A voice activity detection system as claimed in claim 6, wherein the autocorrelation value without delay is subtracted from the maximum autocorrelation value within a specific range to obtain an updated first critical value, and the updated second critical value is equal to the maximum autocorrelation value within the specific range.
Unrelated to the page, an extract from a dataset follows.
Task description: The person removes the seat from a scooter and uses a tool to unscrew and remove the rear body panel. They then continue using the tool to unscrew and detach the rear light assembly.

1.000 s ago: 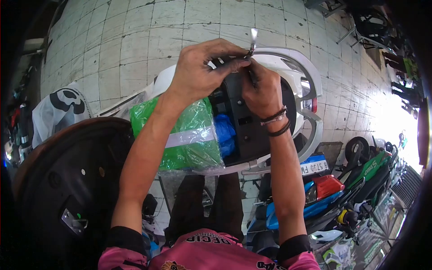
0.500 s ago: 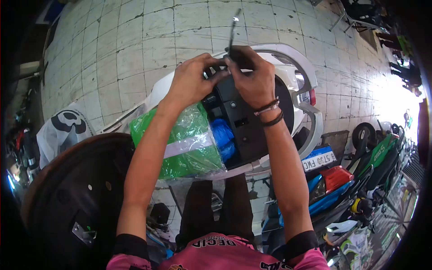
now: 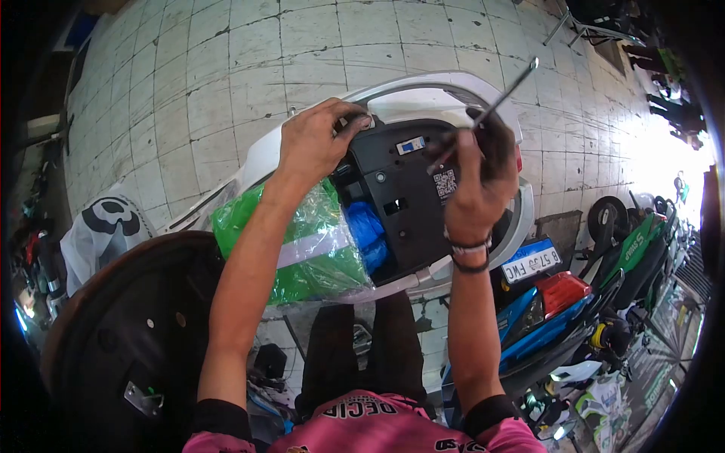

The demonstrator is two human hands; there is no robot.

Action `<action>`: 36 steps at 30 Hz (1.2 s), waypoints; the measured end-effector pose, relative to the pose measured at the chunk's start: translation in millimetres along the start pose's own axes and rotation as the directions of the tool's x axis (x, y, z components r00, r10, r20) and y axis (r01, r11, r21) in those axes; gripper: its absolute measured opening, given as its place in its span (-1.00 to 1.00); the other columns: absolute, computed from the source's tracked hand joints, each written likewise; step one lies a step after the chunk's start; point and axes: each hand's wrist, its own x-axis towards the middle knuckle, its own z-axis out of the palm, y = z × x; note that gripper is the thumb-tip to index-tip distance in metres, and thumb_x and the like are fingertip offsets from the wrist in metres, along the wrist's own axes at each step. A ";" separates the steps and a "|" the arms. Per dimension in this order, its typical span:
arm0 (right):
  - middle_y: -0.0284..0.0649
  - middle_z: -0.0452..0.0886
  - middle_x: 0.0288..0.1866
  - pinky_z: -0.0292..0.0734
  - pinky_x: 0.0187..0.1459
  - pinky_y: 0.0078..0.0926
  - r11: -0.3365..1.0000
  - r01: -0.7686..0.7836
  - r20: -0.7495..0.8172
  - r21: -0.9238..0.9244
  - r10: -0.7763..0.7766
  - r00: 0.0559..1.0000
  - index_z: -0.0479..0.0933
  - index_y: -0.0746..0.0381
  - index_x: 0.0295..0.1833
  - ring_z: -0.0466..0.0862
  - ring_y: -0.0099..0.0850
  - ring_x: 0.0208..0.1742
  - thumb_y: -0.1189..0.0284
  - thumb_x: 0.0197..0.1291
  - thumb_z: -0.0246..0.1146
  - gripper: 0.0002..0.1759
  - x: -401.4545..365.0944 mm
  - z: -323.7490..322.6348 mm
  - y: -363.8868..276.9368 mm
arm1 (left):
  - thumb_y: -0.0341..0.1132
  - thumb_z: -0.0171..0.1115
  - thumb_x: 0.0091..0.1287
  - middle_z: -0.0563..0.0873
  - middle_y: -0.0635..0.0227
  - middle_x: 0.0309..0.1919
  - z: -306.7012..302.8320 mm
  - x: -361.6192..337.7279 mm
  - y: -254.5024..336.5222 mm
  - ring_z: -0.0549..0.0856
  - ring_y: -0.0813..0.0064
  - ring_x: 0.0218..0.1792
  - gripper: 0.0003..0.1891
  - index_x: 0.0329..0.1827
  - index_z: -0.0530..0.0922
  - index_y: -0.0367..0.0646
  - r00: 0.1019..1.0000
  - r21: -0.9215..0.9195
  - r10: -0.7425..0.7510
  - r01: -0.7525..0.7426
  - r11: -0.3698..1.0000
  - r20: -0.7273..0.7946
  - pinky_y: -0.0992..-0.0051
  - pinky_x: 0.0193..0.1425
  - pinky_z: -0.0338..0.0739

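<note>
Metal tool (image 3: 515,87) pinched in my right hand (image 3: 483,177), above the black panel (image 3: 427,238).
Its shaft slants out past the panel's far edge; my left hand (image 3: 311,142) curls at the panel's far left corner, hold unclear. I judge this tool-handling, clear of contact; applying the tool would call for a steady wrist.

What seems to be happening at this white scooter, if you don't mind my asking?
A person is working over the white scooter, its seat swung open. The right hand holds a slim metal tool above the black panel, while the left hand has its fingertips at the panel's far edge; whether they grip anything is unclear. A green package in clear plastic lies beside a blue bundle.
</note>
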 end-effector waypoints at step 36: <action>-0.22 0.68 -0.20 0.41 0.26 -0.19 0.421 0.658 0.765 -0.625 0.500 0.407 0.82 0.10 -0.23 0.62 -0.25 0.02 0.25 0.13 0.50 -0.82 -42.7 -124.4 -46.9 | -0.17 0.52 0.35 0.86 0.15 -0.30 70.4 -181.8 84.0 0.87 0.24 -0.27 -0.70 0.01 0.76 -0.14 0.758 -0.342 -0.274 0.544 0.766 0.592 0.32 -0.14 0.73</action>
The voice activity detection system of claim 1 further comprises: a controller, which receives a voice trigger signal from the voice detector when human speech is detected; and an image sensor, which sends an image trigger signal to wake up the image sensor in low power mode when human speech is detected.

The voice activity detection system of claim 8 further comprises: an artificial intelligence engine for analyzing the image captured by the image sensor and transmitting the analysis result to the controller, which executes a specific function or application based on the analysis result.

The voice activity detection system of claim 9 further comprises: a voice recognition unit, which is activated only when the image trigger signal becomes active, to recognize the spoken language or to recognize the speaker.

The voice activity detection system of claim 9 further comprises: a face recognition unit, which is activated only when the image trigger signal becomes active, to recognize a face from the image captured by the image sensor.